A Conference Survival Kit

(Advance warning: Yes, these are all affiliate links, but I’m writing this post because I think this stuff is genuinely life improving and not just to make a quick buck)

I’ve been to a lot of conferences over over the last year. Conferences are great, but they’re also really hard work and I often end up feeling quite broken by the end of them.

I’ve learned a few things to bring that help me to survive the various trials and tribulations of conferences and emerge feeling somewhat less broken.


The number one thing I recommend everyone bring to a conference is a refillable water bottle. There will generally be lots of sources of water throughout the conference, and you will almost always get teeny tiny plastic cups to drink it from. As well as making it very hard to get enough water, this is also not great for the environment. Bringing a water bottle you can refill helps you get enough water whenever you want it, and helps the environment too.

I use this Siggs classic traveller bottle. It’s extremely basic, but I’m a big fan. That said, you don’t really need a water bottle to be fancy and almost anything works.

Hint to conference organisers: Water bottles make great swag. I’ve seen them given out at Europython and I’ve seen a few DjangoCon Europe ones floating around, and they’ll be well received and will make your conference attendees healthier and happier.


Whenever you are on someone else’s meal schedule it’s basically a recipe for getting hangry. A meal will be too late, or too early and thus leave too long before the next meal, etc. The breaks might have snacks in them, but they’ll be something that’s basically white flour and sugar and so they’ll perk you up a bit and then half an hour later you’ll sugar crash and be back to where you started.

I really like these Cliff Bars (note: Contains mostly peanuts. Avoid if you have a peanut allergy, and be considerate of the people around you. There are also non-nut protein bars that should work well. I’ve used these chocolate protein bars before and they’re… OK). They contain sugar for the immediate pick me up and fat and protein for the long-term stability. They’re also reasonably tasty.

Occasionally if I’m too exhausted at the end of the day to deal properly I will retreat to my hotel room and a protein bar becomes dinner. It’s not the healthiest of dinners, but it works.

Handling Crowds

Conferences are noisy places. Not so much in the talks, but in the social and the hallway tracks you’ll be surrounded by an onslaught of background noise. The amount of socialization going on around you makes it really hard to hear and talk to the people you’re actually trying to socialize with! Fortunately there’s a solution to this: Musicians’ Earplugs. They will cut out the background noise much more than the conversational noise and you’ll be able to hear again. It’s amazing. I use these ACS hearing protectors.
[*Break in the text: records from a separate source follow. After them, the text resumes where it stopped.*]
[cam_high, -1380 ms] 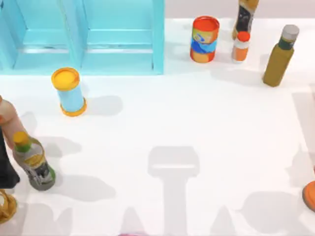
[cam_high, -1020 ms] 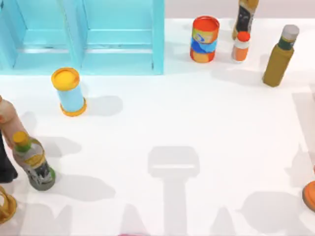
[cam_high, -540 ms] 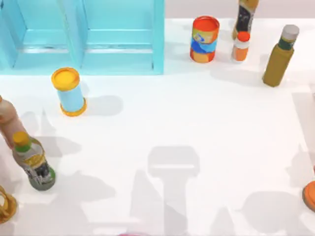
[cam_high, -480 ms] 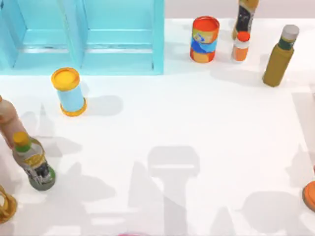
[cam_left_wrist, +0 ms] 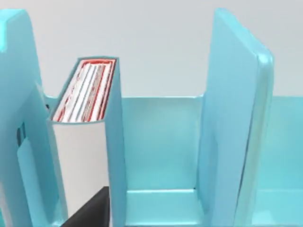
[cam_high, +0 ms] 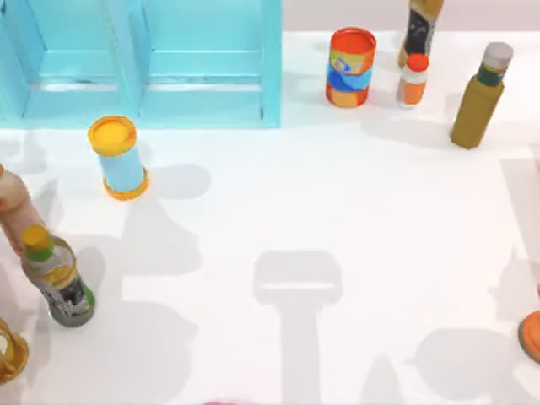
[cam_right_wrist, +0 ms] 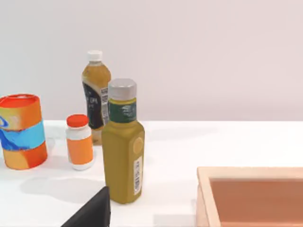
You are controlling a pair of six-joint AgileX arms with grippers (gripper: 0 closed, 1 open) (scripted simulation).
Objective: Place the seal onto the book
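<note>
1. One light-blue open cabinet (cam_high: 211,93) stands along the desk's back edge, toward the back-left corner. In the left wrist view, one thick closed book (cam_left_wrist: 115,142) with a teal-blue cover and white page edges stands upright in a cabinet compartment, against a divider.
2. The left gripper (cam_left_wrist: 90,213) faces that compartment as a dark wedge; I cannot tell how its jaws stand.
3. Two bottles stand by the left edge: a beige bottle (cam_high: 15,215) and a yellow-capped green-labelled bottle (cam_high: 57,278).
4. One pale-blue yellow-lidded canister (cam_high: 118,158) stands before the cabinet.
5. Near the back-right corner stand one orange-and-blue can (cam_high: 351,67) and three bottles: an amber dark-labelled bottle (cam_high: 419,29), a small orange-capped bottle (cam_high: 412,80) and an olive grey-capped bottle (cam_high: 479,97).
6. The right gripper (cam_right_wrist: 90,213) is near these; I cannot tell how its jaws stand.
</note>
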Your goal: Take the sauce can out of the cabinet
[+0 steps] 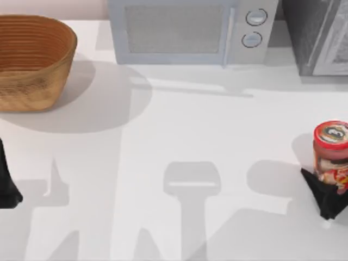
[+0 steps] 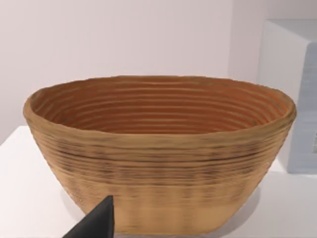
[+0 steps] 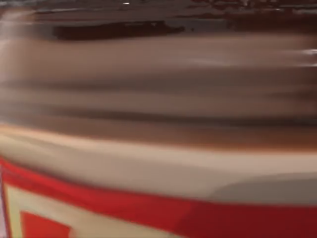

More speculatively: I’ve been trying taking theanine during the latest PyCon UK. It’s supposed to have a non-sedative calming effect, which should help with social anxiety and generally being able to deal with a large number of people. It seems to help? It’s hard to do a subjective evaluation of this. I’ve definitely felt calmer and more able to deal with people this conference, and I’ve not been socially exhausted to even close to the degree I would expect to be, but there are a whole bunch of reasons that could be. It might be worth trying though. I’ve been taking the Solgar ones here at PyCon UK because they were the only ones I could buy locally, but they’re outrageously overpriced and I recommend finding a cheaper brand. e.g. these ones are almost certainly absolutely fine.

Theanine is also a good idea if you’re taking a lot of caffeine at the conference. Theanine + caffeine is a known very beneficial combination, it’s just theanine without caffeine that is a bit more speculative.


Conferences will drain your energy. This makes sleep even more important than it usually is. Unfortunately, you’re also in an unknown and possibly quite poor sleeping situation: Hotel rooms are often noisy, and they’re almost always full of annoying bright LEDs.

It’s important to bring tools to counteract that: A sleep mask and ear plugs. I use this sleep mask and these ear plugs. They’re both great and I can recommend them.

Note: Try sleeping with these at home for a few days before going to the conference. I found it took 3 or 4 days of sleeping with the mask before I stopped waking up to find I’d taken it off during the night (which isn’t the worst thing in the world as it’s mainly important while trying to fall asleep, but it helps if you’re prone to waking up in the night).


If you don’t use caffeine you can ignore this one. But most people who go to conferences are addicted to caffeine (this isn’t just a developer stereotype – a significant majority of the west are, and probably outside the west too), and given how tired you’re going to be during the conference you may want caffeine anyway.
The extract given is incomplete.